Directions.
In the listing below, the lines starting at the line with "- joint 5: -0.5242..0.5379" and ending at the line with "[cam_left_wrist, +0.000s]" are to be output verbatim. Images stay out of the copy.

Stored data.
━━━━━━
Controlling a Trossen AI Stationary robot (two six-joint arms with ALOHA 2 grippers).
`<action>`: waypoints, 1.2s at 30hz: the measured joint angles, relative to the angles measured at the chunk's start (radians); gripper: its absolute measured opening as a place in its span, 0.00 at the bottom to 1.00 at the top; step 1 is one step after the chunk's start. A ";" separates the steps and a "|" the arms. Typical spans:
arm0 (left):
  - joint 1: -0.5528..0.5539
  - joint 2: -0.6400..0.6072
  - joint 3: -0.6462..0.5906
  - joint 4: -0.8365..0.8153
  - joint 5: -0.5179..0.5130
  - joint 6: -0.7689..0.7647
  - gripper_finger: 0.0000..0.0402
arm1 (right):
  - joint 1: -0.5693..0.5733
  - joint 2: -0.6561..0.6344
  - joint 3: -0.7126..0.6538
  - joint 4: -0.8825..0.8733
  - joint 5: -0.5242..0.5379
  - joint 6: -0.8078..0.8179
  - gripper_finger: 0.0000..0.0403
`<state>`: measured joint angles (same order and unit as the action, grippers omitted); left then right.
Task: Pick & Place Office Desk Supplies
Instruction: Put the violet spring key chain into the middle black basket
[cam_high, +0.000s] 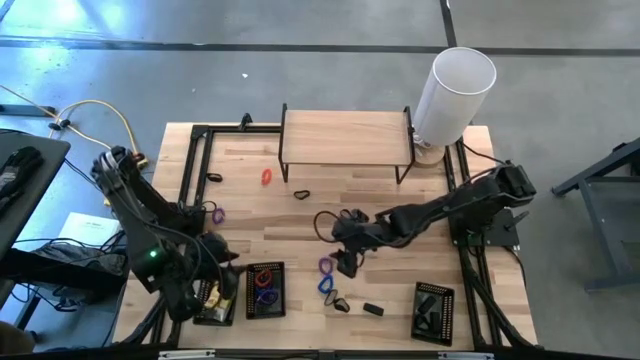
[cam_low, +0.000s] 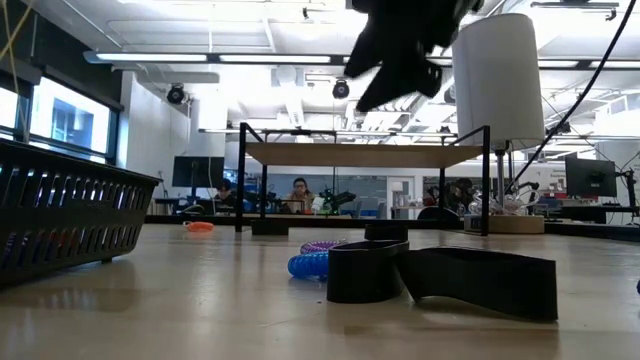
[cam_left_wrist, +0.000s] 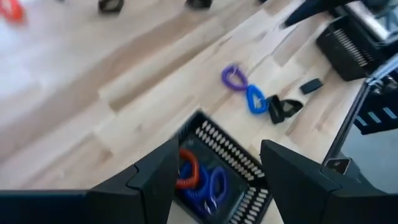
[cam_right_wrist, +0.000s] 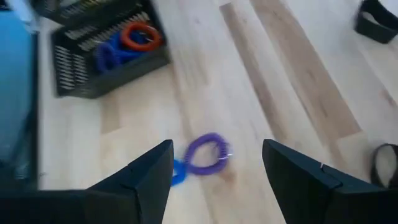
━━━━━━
Exercise output.
  - joint 5: -0.5242..0.5379
  - joint 6: -0.8078..0.8179
  - gripper_finger: 0.0000..0.0403
`<state>`: measured joint angles (same order and unit as the action, grippers omitted); left then right.
Task: Pick & Place Office Desk Supplies
Instruction: Put the violet spring key chain into the middle black basket
[cam_high, +0.000s] 
[cam_low, +0.000s] 
[cam_left_wrist, +0.000s] 

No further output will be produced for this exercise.